Why do people care about "Quantum Machine Learning", or "Quantum Computing" in general? A common observation that motivates quantum computing, although it does not tell the whole story, is the striking fact than quantum information of a quantum system is in a sense larger than the classical information of a comparable classical system. In the case of bits and qubits, n classical bits allows you to store the value of n boolean variables a \in [0,1] , whereas you need 2^n amplitudes \alpha \in \mathbb{C} to describe the state of n quantum bits, or qubits. In other words, the (Hilbert )space in which the qubits live in exponentially bigger than that of the classical counterpart. In the context of parameterized quantum circuits, one may prepare a state in the exponentially large Hilbert space by applying some simple quantum operations to a set qubits that are all initialized in the zero-state.

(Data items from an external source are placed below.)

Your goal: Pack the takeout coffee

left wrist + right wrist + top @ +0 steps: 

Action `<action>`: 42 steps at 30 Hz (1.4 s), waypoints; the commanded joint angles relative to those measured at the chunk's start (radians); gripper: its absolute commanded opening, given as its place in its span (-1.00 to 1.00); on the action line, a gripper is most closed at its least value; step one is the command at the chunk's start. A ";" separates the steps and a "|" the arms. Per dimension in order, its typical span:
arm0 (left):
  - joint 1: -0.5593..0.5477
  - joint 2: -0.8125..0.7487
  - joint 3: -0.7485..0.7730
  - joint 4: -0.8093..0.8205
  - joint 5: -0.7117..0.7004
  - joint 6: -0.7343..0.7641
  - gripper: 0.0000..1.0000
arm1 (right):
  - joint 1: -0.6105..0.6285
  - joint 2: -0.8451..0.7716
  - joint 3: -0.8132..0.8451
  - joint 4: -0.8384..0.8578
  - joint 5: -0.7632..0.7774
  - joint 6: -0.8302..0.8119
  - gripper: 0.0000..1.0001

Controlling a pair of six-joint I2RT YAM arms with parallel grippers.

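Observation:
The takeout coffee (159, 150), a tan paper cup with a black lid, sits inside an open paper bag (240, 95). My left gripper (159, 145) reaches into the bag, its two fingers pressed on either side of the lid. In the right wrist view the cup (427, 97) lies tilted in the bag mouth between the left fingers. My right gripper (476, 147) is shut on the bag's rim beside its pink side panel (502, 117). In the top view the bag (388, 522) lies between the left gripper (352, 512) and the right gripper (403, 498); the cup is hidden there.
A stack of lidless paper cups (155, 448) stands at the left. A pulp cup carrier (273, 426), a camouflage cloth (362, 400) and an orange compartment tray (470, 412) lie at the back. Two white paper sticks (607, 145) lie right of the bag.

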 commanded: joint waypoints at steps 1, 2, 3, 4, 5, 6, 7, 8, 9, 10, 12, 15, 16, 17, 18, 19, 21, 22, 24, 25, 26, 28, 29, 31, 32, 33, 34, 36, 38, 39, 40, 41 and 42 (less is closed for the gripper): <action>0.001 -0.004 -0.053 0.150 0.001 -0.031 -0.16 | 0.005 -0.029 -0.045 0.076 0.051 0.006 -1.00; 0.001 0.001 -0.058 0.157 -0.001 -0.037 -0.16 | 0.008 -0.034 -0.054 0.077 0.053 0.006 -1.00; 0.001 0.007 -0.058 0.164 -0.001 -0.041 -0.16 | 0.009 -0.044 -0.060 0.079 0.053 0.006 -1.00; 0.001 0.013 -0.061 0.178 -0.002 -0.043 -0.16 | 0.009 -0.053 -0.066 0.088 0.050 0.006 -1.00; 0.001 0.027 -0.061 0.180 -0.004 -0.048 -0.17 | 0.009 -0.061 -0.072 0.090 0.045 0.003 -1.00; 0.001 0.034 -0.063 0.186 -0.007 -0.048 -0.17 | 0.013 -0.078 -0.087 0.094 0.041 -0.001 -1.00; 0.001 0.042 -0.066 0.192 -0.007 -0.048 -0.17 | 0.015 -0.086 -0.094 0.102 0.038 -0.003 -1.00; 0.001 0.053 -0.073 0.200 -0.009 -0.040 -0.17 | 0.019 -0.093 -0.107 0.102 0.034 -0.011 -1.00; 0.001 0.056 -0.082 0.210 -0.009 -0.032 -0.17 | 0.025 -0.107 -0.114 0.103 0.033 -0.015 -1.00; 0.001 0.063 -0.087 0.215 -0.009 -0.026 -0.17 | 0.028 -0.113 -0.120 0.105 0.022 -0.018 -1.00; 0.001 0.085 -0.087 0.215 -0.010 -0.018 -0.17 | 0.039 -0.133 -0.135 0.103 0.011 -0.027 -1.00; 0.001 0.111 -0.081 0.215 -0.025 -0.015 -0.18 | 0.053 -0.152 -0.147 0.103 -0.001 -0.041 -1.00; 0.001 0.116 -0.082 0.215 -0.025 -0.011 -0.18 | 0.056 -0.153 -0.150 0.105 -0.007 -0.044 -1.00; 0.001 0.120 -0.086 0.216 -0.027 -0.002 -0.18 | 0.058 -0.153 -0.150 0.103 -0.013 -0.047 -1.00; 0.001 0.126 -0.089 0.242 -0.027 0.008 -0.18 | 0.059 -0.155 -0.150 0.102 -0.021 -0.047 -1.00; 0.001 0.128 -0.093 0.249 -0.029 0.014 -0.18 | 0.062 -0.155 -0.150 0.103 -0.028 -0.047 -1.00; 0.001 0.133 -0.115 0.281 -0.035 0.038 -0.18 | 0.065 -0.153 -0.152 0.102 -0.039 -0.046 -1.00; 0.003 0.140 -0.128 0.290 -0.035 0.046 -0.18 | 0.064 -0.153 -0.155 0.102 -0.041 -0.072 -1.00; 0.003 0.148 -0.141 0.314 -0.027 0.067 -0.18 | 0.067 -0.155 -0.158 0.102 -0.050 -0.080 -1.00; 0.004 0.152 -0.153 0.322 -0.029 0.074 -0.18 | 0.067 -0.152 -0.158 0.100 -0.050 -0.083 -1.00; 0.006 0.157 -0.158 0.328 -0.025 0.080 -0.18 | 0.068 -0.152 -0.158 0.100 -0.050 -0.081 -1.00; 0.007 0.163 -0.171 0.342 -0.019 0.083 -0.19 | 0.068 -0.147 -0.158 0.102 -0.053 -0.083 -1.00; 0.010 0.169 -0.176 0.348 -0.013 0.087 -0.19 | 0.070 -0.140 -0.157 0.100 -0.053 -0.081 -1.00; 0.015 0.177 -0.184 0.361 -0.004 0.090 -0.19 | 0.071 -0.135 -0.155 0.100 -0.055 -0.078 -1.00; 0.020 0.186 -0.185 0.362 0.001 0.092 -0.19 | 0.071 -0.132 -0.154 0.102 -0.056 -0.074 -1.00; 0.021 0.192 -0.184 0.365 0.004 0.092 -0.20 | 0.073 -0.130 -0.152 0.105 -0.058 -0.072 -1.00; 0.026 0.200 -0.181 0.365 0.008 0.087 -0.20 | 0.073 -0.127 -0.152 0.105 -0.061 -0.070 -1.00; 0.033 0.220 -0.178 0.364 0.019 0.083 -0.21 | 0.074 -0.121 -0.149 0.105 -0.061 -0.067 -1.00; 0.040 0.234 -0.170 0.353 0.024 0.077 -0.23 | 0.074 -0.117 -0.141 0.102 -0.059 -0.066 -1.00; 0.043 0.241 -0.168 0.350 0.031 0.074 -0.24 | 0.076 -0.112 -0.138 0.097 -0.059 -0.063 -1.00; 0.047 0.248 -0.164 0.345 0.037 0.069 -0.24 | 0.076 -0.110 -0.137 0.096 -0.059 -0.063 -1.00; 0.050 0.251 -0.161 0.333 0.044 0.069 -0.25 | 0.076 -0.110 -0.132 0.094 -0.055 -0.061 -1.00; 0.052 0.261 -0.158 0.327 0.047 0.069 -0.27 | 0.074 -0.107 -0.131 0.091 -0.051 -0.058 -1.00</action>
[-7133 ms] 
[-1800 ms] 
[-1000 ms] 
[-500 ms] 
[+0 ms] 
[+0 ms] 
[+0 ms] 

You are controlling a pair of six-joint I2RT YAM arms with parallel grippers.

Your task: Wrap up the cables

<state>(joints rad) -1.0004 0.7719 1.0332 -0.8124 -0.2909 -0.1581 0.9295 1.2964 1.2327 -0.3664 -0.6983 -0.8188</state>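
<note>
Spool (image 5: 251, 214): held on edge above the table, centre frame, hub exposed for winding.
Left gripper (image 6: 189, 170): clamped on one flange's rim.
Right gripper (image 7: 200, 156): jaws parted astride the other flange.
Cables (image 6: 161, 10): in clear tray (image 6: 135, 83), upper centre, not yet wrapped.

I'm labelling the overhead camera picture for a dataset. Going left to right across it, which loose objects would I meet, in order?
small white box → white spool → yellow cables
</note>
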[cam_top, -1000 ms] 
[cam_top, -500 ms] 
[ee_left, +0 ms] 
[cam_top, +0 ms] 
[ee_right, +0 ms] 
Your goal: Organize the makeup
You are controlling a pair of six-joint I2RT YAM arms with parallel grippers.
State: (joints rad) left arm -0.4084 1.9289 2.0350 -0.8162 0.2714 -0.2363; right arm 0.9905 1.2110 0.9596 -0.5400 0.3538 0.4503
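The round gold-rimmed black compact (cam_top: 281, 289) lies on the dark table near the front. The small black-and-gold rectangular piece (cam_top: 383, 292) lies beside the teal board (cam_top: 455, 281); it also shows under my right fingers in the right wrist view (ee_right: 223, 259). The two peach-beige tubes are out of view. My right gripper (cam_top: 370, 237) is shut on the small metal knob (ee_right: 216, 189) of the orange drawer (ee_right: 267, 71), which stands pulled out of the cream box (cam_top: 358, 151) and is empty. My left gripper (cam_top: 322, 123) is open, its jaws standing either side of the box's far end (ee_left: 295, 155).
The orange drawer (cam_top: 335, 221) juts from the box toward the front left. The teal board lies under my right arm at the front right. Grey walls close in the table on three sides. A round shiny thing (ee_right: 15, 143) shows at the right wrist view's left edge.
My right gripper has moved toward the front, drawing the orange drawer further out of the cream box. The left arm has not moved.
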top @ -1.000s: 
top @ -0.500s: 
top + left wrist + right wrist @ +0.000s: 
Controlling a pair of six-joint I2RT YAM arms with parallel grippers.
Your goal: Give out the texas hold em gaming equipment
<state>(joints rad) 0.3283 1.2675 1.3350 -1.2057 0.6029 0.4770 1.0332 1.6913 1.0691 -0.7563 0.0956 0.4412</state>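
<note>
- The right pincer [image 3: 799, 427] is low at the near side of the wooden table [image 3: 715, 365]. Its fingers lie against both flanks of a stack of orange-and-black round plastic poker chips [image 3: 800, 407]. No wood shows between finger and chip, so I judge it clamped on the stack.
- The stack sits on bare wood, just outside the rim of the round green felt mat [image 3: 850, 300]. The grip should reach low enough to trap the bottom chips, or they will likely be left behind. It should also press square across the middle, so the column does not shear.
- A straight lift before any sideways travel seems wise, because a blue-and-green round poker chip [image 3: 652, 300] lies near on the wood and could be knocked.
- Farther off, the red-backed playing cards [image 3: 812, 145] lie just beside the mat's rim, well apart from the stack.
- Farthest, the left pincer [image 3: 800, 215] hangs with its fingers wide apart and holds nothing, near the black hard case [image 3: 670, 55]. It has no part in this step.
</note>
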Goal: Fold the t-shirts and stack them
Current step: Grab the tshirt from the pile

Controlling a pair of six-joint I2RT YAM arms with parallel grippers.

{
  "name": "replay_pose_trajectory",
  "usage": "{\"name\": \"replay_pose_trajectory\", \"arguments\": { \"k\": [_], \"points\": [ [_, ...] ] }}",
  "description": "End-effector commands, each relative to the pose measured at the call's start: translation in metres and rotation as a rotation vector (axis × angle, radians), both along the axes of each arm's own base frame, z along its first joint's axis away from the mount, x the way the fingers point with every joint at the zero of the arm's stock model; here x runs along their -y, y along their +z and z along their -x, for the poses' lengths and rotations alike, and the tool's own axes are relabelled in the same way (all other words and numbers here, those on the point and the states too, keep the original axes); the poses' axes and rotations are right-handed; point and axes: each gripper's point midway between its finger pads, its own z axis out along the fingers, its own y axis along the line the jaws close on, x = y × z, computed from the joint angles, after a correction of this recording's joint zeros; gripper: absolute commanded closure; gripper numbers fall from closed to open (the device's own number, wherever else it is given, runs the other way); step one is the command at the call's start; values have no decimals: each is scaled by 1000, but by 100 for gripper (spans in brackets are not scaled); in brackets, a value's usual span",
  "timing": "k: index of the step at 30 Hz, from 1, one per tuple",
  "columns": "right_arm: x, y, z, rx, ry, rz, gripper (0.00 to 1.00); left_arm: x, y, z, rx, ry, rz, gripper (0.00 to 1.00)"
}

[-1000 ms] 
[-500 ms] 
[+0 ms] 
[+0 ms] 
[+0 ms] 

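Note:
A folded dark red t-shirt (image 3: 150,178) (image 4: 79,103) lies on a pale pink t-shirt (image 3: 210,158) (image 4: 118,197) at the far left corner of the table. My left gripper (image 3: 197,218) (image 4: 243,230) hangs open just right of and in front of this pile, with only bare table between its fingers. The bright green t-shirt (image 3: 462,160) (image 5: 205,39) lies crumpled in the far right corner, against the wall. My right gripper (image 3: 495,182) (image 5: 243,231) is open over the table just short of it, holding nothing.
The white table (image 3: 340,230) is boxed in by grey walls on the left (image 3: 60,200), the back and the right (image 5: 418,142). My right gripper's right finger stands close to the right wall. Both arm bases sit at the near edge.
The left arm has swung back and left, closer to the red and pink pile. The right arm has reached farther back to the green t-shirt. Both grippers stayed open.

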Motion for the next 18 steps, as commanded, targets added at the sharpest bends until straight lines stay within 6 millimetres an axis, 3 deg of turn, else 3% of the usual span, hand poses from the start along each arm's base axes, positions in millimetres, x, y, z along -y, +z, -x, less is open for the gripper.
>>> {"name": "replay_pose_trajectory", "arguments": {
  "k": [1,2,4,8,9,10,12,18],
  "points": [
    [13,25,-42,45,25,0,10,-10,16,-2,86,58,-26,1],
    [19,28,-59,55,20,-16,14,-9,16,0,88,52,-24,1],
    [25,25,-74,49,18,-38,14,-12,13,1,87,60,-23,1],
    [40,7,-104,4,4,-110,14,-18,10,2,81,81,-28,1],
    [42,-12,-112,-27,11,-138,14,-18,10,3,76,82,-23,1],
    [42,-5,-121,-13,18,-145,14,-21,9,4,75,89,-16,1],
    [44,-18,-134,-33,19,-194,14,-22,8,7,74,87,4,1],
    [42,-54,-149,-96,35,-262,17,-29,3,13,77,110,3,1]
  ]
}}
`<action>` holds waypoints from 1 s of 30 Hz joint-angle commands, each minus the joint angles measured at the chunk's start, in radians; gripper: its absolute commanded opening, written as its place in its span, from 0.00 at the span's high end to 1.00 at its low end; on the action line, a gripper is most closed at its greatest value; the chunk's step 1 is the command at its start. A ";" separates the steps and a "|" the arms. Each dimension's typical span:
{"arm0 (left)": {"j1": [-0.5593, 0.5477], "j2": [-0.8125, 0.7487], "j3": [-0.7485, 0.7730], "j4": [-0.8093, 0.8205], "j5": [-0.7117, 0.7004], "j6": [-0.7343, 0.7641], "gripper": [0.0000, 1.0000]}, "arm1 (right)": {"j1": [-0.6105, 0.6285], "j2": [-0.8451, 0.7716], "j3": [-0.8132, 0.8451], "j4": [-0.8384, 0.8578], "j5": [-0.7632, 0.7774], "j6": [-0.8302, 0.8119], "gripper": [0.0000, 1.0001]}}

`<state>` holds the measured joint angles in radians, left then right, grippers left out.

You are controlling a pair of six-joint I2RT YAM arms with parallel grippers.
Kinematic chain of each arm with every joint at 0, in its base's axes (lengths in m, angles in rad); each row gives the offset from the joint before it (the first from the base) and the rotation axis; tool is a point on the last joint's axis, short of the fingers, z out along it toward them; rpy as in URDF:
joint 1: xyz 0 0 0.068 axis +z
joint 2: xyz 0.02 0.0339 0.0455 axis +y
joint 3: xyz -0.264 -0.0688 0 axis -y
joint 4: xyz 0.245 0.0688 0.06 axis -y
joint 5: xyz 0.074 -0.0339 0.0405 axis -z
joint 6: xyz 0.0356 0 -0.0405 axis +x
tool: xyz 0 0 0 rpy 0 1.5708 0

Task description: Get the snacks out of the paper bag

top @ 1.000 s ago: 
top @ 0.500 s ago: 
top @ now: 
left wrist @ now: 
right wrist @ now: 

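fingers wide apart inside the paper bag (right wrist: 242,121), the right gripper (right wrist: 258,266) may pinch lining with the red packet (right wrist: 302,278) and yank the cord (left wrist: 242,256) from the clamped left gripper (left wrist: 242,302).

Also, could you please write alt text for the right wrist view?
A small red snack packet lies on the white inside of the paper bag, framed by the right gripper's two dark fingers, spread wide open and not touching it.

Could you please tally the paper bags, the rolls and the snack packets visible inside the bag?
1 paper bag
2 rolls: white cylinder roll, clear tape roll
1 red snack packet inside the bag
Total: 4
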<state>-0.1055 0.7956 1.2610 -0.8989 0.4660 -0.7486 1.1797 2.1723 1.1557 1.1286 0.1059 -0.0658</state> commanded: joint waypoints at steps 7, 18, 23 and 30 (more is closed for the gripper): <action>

By varying \theta_i \in [0, 2\pi] , one can attain different states. A crucial thing to note is that we are not able to prepare an arbitrary state using this ansatz as it much too constrained and simple: The exponentially large space is not available to us. One might try to remedy this by introducing a more complex ansatz:
We now have an ansatz whose number of operations scales polynomially in the number of qubits(in this case quadratic), and the added complexity enables us to reach a greater part of Hilbert space. Still, it is only a polynomially large part of it, which is vanishingly small compared to its full size. To have access to the whole space, one would in fact need to perform exponentially many operations, which is practically intractable to do (Nielsen, 4.5.4).
Does this mean that the supposed power of quantum computation is practically inaccessible to us? No. Even though we only reach a very small part of Hilbert space using "cheap" ansatzes, the states we do reach might be very useful for solving a particular problem. Moreover, these states might be classically intractable to compute (source to come), meaning the information they represent is not practical to determine using classical computers. They are however efficiently prepared using quantum computers, as the number of quantum operations needed to be applied is by construction only polynomial.
How can one leverage this in a machine learning setting? A common approach is to use variants of the previous ansatzes to encode features to qubits by performing rotations, thus embedding the data in a high dimensional quantum state. Subsequent parameterized operations on the qubits then applies powerful transformations to the embedded data in a high dimensional space. Such methods are often described as quantum kernel methods, because of their similarity to classical kernel methods in machine learning.
For this project, you will perform quantum machine learning on the two first targets of Scikit learn iris data set. The data can be obtained the following way
from sklearn import datasets
import numpy as np
iris = datasets.load_iris()
x = iris.data
y = iris.target
idx = np.where(y < 2) # we only take the first two targets.
x = x[idx,:]
y = y[idx]
x is the feature matrix and y are the targets.
For this task you will consider a simple way of encoding a randomly generated data set sample into a quantum state:
import qiskit as qk
import numpy as np
np.random.seed(42)
p = 2 #number of features
data_register = qk.QuantumRegister(p)
classical_register = qk.ClassicalRegister(1)
circuit = qk.QuantumCircuit(data_register, classical_register)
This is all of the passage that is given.